▶ [To do] For the material below, output exactly the span from the line with "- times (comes" to the line with "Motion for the", including both, and nothing besides.

▶ [Material provided]

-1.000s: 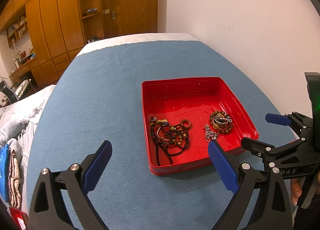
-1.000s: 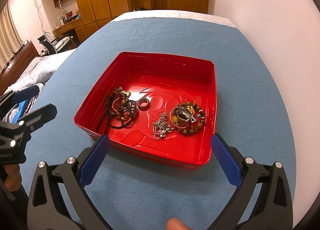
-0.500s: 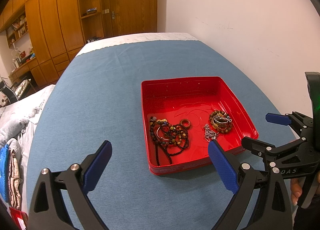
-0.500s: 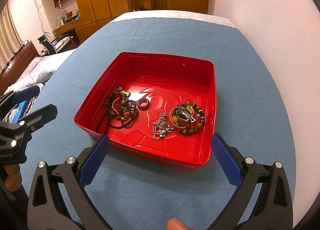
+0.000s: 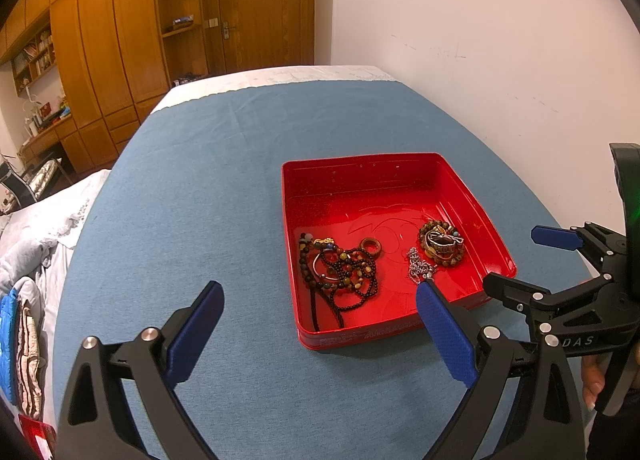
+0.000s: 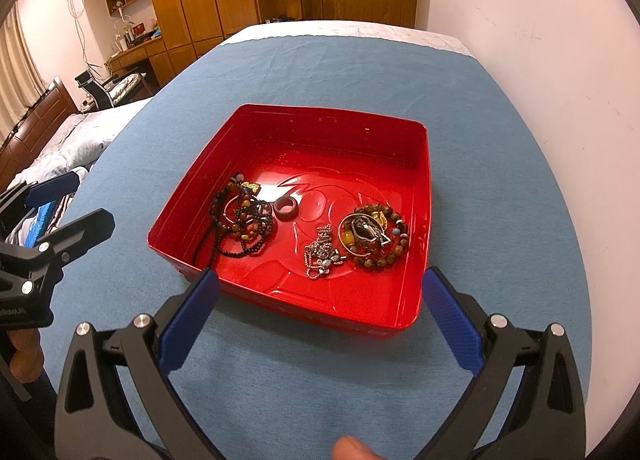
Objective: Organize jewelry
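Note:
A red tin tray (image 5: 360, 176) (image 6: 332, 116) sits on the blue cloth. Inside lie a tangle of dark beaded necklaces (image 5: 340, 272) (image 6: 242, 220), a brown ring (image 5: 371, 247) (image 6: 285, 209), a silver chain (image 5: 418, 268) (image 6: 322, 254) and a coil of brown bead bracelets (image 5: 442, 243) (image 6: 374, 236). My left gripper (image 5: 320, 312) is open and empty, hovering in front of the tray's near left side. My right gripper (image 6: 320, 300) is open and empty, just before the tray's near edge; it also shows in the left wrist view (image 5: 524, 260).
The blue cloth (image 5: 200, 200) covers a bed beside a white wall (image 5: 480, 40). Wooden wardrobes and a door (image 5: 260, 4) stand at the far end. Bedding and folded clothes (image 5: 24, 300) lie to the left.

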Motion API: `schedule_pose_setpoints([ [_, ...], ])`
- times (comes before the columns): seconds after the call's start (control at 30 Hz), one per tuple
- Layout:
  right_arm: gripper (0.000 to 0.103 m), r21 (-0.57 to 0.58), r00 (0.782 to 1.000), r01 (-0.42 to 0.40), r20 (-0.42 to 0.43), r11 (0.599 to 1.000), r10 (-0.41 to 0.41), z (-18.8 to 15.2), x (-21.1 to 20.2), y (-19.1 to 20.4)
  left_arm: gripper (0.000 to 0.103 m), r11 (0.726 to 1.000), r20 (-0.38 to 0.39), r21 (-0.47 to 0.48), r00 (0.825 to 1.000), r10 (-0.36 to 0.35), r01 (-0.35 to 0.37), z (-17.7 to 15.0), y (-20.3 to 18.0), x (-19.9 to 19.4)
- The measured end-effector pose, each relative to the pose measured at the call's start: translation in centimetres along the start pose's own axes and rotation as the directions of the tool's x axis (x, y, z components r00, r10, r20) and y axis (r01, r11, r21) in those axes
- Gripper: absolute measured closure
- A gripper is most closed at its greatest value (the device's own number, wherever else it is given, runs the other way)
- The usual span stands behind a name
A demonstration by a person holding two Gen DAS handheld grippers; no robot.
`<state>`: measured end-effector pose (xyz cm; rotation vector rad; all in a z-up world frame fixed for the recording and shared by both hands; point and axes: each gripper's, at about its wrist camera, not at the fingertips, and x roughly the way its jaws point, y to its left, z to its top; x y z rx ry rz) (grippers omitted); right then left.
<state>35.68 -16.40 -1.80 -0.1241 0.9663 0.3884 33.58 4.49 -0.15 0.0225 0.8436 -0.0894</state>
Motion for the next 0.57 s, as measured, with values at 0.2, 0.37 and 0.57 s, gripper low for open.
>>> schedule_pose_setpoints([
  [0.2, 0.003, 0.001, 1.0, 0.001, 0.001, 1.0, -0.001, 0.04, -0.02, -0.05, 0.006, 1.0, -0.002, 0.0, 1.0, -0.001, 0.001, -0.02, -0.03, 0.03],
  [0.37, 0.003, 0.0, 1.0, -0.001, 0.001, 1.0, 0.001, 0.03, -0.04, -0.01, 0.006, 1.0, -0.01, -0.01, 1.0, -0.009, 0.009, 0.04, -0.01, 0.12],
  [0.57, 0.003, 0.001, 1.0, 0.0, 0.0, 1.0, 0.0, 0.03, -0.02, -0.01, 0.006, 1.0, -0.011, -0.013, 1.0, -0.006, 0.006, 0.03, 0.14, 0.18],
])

▶ [Answer for the task]
- times (comes before the columns): seconds after the call's start (control at 30 Hz), one per tuple
- Layout:
  right_arm: gripper (0.000 to 0.103 m), r21 (-0.57 to 0.58), r00 (0.782 to 1.000), r01 (-0.42 to 0.40), r20 (-0.42 to 0.43), r11 (0.599 to 1.000), r10 (-0.41 to 0.41), z (-18.8 to 15.2), x (-21.1 to 20.2), y (-19.1 to 20.4)
  left_arm: gripper (0.000 to 0.103 m), r11 (0.726 to 1.000), r20 (-0.38 to 0.39), r21 (-0.47 to 0.48), r00 (0.825 to 1.000), r10 (-0.36 to 0.35), r01 (-0.35 to 0.37), z (-17.7 to 15.0), y (-20.3 to 18.0), x (-19.9 to 19.4)
- The measured end-effector pose, each relative to the pose measured at the call's start: translation in centimetres along the start pose's own axes and rotation as the directions of the tool's x axis (x, y, z components r00, r10, r20) and y axis (r01, r11, r21) in those axes
- Gripper: absolute measured closure
- A gripper is most closed at its greatest value (the device's own number, wherever else it is given, runs the other way)
- The usual span stands behind a name
A demonstration by a person holding two Gen DAS handheld grippers; no robot.
`<state>`: measured end-effector pose (xyz cm; rotation vector rad; all in a z-up world frame fixed for the recording and shared by both hands; point and axes: each gripper's, at about its wrist camera, not at the fingertips, and x roughly the way its jaws point, y to its left, z to its top; x y z rx ry rz) (grippers omitted); right then left.
<state>35.68 -16.40 -1.80 -0.1241 0.9663 0.3884 33.58 4.49 -0.15 0.0225 0.8436 -0.0894</state>
Motion for the next 0.57 s, as measured, with values at 0.2, 0.37 and 0.57 s, gripper low for open.

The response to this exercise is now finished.